(EXERCISE DESCRIPTION):
In the records below, the lines between the one holding "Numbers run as" and the one holding "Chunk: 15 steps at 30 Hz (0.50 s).", inclusive, are to be transcribed exactly; no pictures are to be included.
-------------------------
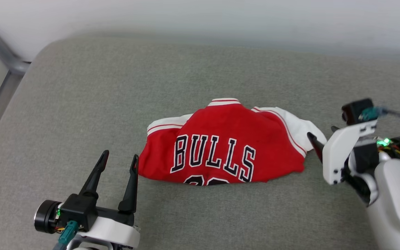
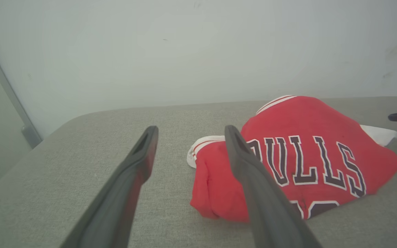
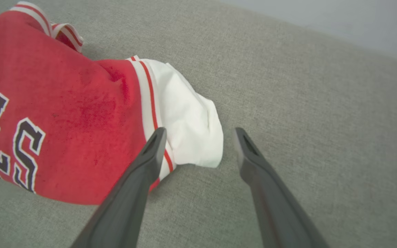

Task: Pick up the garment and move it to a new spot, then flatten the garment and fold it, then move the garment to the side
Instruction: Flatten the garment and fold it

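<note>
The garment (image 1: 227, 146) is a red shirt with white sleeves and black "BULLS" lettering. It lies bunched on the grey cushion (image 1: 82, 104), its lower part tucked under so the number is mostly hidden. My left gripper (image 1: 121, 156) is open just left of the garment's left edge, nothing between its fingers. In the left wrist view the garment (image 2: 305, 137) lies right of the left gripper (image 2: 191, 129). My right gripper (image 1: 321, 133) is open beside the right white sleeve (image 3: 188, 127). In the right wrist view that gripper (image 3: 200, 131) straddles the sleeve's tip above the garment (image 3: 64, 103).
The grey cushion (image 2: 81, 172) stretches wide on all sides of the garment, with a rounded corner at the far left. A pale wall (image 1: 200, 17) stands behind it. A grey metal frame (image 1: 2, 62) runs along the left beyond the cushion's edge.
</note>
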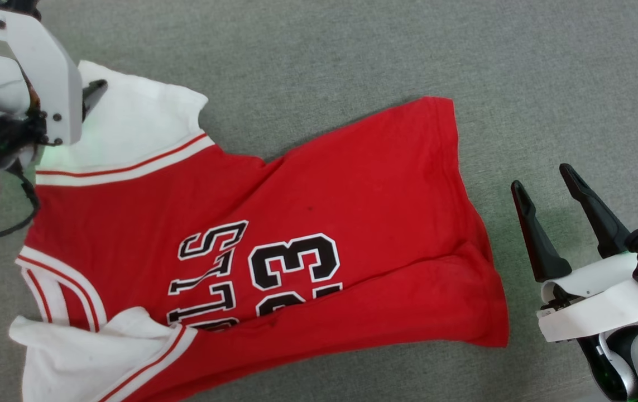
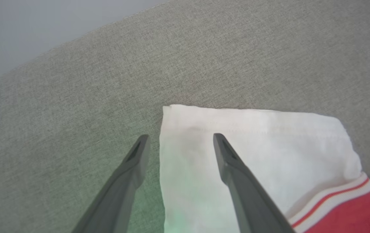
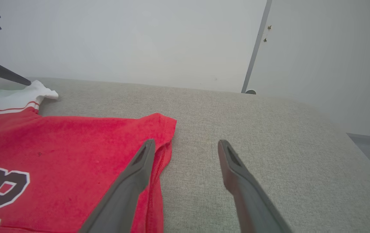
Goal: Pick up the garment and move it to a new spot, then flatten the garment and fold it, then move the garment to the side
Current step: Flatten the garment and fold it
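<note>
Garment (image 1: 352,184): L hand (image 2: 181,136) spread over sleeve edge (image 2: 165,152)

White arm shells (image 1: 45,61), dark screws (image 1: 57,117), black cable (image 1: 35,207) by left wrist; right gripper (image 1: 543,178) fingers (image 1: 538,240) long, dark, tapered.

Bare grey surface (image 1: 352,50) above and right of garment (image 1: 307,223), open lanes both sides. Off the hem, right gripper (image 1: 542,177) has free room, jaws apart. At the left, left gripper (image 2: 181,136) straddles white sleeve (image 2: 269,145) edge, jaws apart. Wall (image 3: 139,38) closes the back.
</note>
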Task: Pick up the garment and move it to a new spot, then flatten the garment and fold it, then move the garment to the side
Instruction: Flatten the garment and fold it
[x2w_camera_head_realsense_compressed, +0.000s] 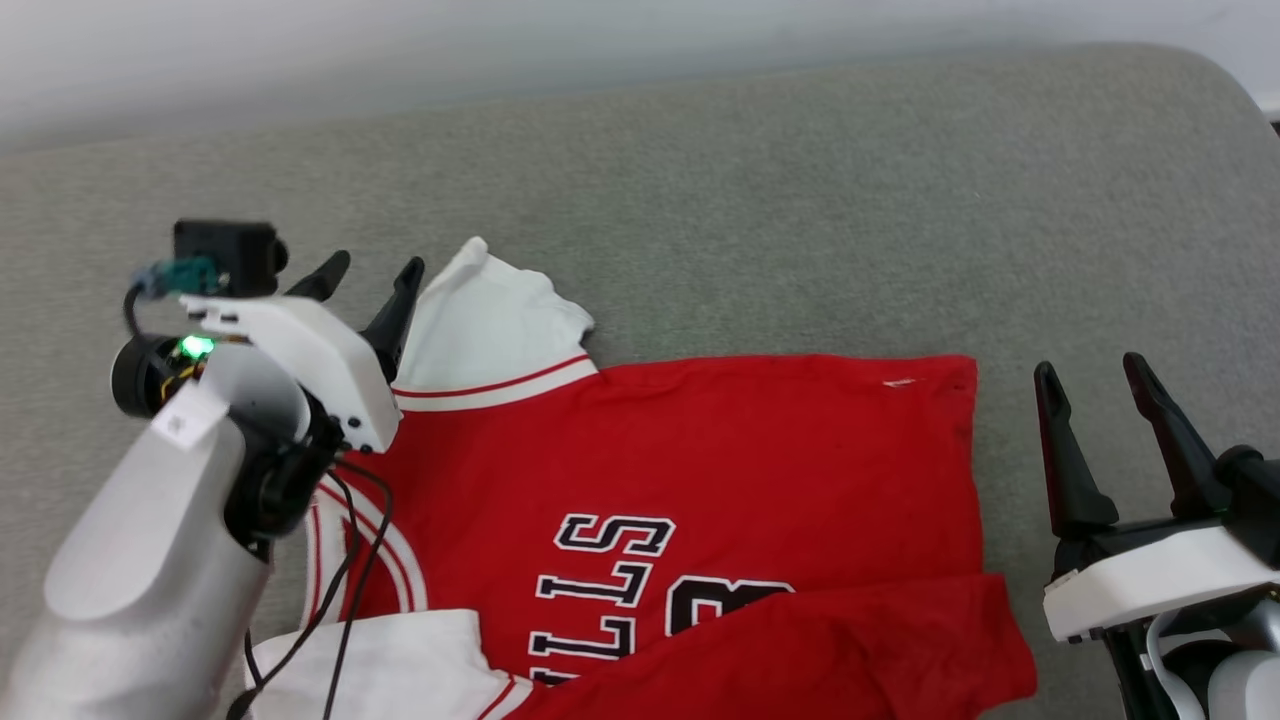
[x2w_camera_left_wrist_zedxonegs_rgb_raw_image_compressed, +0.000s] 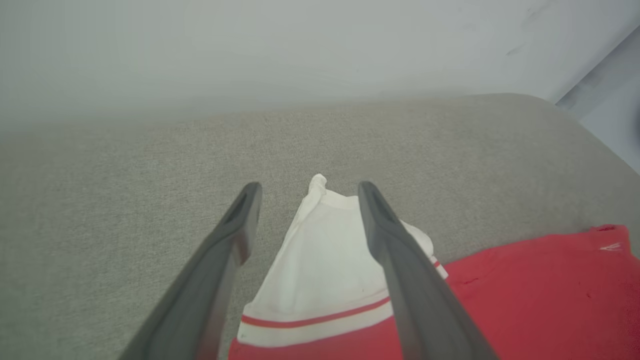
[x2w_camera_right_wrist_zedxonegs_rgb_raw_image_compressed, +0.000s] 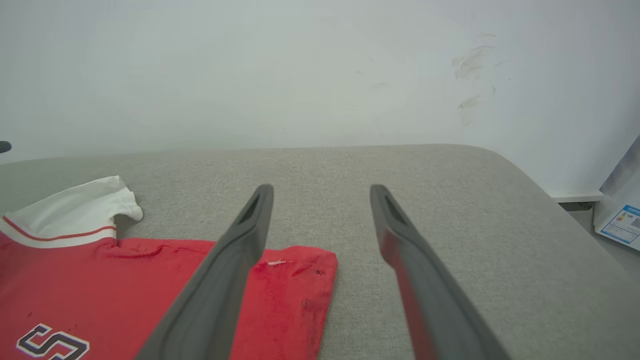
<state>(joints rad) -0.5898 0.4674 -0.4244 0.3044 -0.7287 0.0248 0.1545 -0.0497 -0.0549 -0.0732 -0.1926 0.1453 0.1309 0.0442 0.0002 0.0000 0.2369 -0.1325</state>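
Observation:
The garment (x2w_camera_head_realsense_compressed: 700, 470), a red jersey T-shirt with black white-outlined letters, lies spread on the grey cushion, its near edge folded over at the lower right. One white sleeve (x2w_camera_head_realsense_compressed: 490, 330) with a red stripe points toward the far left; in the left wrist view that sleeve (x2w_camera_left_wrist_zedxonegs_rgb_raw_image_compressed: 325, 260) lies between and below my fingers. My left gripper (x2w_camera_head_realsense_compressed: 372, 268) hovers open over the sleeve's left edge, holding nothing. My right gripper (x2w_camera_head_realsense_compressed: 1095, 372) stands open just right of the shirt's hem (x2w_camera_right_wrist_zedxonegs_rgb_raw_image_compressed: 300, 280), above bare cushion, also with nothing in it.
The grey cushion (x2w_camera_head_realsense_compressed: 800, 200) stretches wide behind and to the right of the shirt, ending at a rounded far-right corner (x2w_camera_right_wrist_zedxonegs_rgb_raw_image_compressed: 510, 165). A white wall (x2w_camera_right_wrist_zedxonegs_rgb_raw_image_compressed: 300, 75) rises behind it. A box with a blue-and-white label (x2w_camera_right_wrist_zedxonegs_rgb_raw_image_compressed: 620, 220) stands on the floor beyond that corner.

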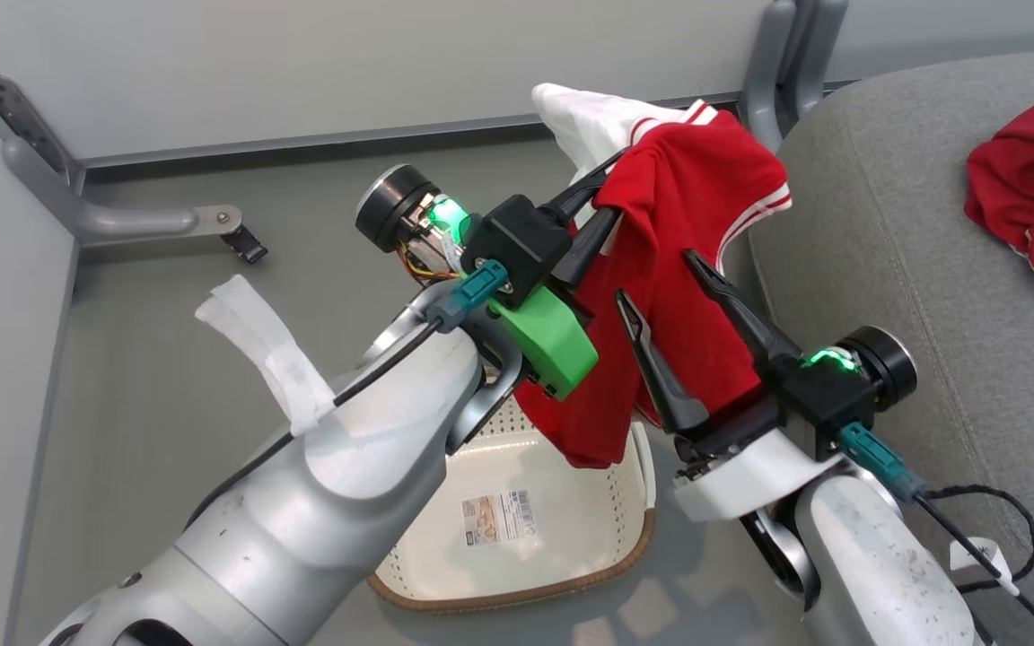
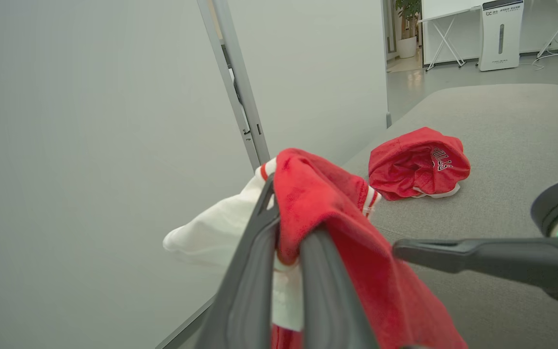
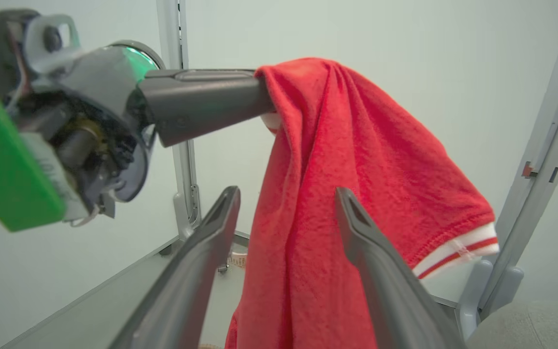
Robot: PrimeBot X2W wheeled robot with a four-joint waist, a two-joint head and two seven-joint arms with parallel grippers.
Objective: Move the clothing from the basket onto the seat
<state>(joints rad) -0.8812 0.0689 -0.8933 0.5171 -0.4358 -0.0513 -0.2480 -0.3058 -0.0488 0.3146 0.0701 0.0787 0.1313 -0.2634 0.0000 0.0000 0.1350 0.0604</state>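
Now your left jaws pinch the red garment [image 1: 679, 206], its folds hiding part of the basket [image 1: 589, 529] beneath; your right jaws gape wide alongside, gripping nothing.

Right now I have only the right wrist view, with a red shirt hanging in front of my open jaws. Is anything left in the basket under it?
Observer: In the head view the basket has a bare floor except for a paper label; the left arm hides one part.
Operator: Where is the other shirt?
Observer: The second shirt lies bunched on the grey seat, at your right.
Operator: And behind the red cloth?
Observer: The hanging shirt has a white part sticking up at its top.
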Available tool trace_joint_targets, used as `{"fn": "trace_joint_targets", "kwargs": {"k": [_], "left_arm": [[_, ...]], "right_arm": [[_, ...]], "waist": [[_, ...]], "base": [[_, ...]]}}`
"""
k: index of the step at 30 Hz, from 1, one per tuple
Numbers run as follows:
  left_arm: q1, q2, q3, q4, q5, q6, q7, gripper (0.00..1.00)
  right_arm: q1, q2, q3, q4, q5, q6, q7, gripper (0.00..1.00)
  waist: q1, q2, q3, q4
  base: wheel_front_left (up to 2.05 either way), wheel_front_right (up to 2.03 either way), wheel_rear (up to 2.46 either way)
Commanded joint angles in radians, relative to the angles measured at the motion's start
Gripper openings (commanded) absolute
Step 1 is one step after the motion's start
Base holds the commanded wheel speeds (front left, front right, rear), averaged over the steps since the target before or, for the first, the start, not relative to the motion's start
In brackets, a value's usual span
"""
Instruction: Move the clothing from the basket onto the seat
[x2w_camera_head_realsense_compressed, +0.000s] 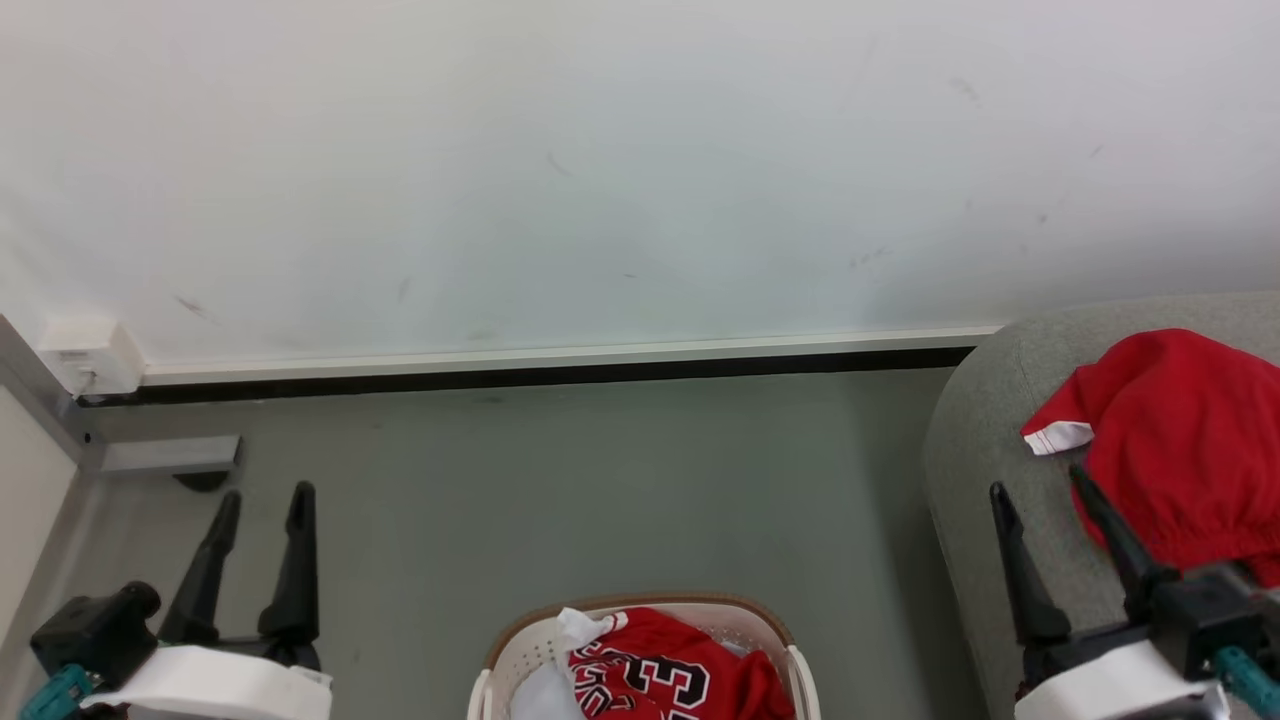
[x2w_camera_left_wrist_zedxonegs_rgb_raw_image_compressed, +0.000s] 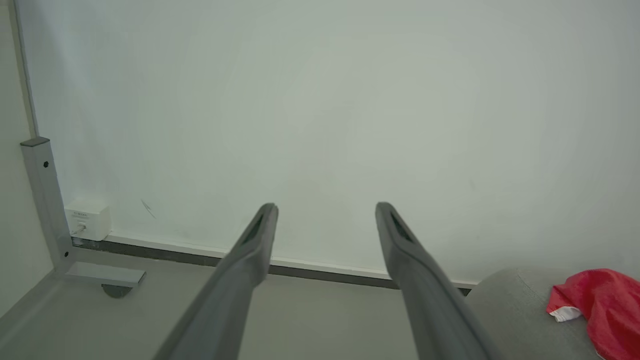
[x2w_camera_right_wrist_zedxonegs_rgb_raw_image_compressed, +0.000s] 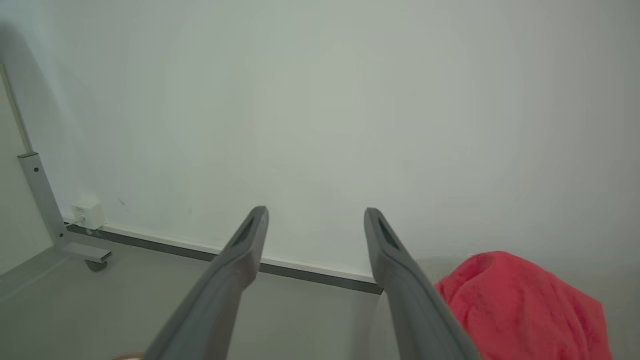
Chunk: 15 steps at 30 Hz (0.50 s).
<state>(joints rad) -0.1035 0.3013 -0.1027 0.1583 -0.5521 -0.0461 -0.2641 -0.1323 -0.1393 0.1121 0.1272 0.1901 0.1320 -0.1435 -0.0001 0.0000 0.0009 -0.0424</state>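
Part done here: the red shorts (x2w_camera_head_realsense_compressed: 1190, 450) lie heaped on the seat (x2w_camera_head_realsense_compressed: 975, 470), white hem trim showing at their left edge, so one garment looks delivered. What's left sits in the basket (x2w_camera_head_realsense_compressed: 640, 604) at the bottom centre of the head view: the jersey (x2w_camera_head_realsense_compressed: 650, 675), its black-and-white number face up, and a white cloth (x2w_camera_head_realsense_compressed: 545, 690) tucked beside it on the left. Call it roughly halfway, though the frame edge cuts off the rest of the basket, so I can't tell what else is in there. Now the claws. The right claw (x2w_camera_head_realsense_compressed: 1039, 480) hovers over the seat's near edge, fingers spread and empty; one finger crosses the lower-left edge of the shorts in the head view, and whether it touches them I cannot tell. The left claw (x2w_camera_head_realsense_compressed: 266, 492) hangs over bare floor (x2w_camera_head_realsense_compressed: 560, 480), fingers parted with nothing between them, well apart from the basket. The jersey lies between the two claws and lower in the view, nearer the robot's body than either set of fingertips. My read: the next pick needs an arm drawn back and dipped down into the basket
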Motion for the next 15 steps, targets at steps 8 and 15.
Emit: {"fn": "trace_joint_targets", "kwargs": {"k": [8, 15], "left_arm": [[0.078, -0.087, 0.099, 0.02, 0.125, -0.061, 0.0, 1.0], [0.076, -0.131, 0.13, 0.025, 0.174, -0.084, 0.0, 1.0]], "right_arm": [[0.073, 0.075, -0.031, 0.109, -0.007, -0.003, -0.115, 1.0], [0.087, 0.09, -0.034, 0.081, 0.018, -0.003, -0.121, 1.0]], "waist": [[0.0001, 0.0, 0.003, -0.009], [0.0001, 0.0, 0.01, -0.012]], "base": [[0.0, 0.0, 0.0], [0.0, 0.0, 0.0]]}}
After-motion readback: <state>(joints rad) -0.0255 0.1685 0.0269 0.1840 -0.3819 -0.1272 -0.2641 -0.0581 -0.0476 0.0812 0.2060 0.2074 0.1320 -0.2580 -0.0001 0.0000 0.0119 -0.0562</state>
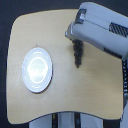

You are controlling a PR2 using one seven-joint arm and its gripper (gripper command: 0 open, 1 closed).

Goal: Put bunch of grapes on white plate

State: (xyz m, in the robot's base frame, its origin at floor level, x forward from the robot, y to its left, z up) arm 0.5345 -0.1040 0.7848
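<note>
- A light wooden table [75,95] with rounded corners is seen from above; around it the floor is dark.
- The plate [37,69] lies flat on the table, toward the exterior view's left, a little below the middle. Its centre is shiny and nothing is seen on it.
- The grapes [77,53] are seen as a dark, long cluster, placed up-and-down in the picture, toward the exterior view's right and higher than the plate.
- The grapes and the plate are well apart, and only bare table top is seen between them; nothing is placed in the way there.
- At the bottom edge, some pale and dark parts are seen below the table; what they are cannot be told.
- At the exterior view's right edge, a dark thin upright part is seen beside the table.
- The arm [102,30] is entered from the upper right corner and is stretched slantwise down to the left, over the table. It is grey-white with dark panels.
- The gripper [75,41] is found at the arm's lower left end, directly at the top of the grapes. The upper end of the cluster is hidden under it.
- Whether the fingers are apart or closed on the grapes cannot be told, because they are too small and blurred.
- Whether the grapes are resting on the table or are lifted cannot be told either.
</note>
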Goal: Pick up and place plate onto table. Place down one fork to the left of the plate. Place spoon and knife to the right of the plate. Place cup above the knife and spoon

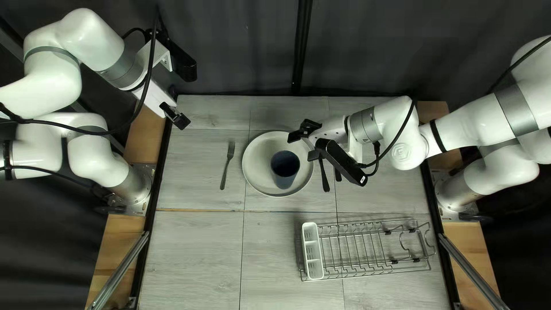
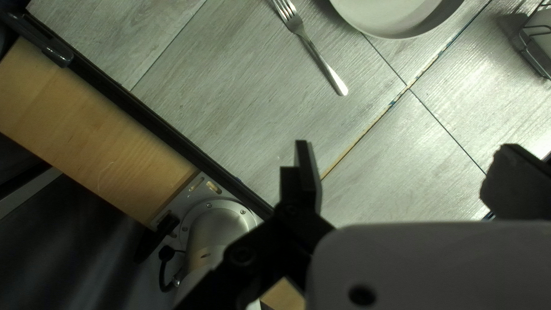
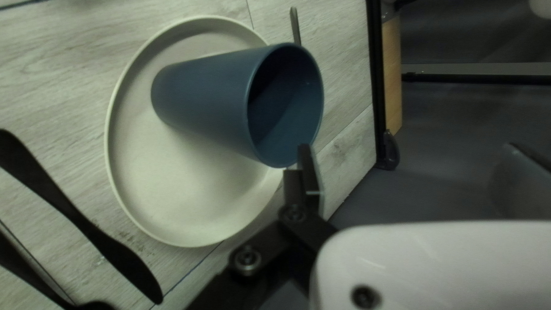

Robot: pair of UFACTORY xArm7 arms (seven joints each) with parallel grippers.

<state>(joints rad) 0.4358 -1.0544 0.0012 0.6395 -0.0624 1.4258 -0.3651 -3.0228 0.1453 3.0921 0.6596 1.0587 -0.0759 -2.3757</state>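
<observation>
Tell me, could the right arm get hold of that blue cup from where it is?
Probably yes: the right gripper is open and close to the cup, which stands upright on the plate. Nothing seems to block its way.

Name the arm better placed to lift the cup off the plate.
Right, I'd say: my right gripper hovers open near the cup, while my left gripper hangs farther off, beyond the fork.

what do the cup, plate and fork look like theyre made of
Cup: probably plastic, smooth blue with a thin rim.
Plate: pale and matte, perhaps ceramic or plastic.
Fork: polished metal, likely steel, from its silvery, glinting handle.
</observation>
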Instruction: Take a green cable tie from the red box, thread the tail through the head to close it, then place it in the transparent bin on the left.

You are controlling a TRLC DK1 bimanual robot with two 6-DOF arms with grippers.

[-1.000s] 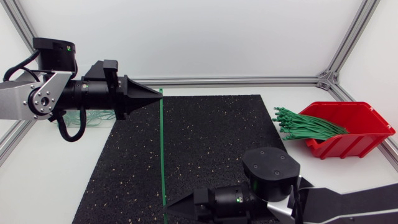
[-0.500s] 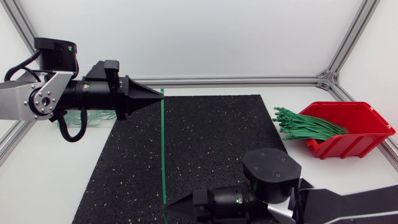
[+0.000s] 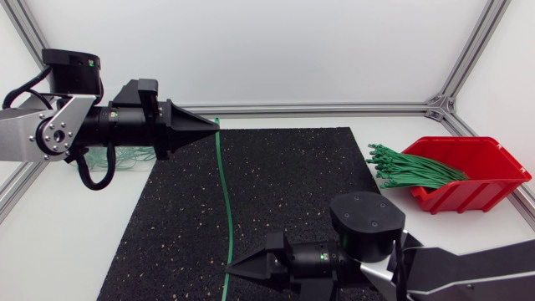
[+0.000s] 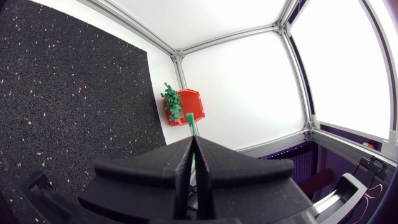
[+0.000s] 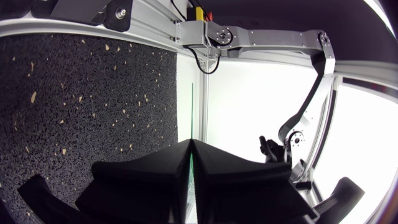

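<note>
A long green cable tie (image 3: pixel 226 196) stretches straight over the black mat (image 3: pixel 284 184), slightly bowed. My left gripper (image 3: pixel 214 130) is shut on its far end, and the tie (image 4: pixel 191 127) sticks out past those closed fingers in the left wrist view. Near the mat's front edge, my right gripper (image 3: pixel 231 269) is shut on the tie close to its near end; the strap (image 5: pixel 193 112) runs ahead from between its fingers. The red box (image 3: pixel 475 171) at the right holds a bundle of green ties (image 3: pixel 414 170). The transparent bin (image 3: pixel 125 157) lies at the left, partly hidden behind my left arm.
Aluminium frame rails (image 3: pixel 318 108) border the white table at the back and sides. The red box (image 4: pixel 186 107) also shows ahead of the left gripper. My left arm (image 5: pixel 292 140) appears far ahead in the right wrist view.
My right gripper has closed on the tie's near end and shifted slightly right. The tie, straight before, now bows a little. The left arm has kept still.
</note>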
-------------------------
(SOLUTION BELOW):
Numbers run as follows:
  left_arm: q1, q2, q3, q4, q5, q6, q7, gripper (0.00..1.00)
  right_arm: q1, q2, q3, q4, q5, q6, q7, gripper (0.00..1.00)
  waist: q1, q2, q3, q4
  base: wheel_front_left (up to 2.05 either way), wheel_front_right (up to 2.03 either way), wheel_rear (up to 2.46 either way)
Commanded joint angles in radians, relative to the angles measured at the motion's start
Gripper openings (commanded) absolute
Step 1 is one step after the motion's start
Base holds the commanded wheel speeds (front left, front right, rear), averaged over the steps since the target before or, for the first, the start, not relative to the motion's start
In brackets, a value's usual span
"""
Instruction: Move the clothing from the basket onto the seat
[x2w_camera_head_realsense_compressed, +0.000s] 
[x2w_camera_left_wrist_zedxonegs_rgb_raw_image_compressed, +0.000s] 
[x2w_camera_right_wrist_zedxonegs_rgb_raw_image_compressed, +0.000s] 
Chunk: 15 steps at 30 Hz (0.50 s).

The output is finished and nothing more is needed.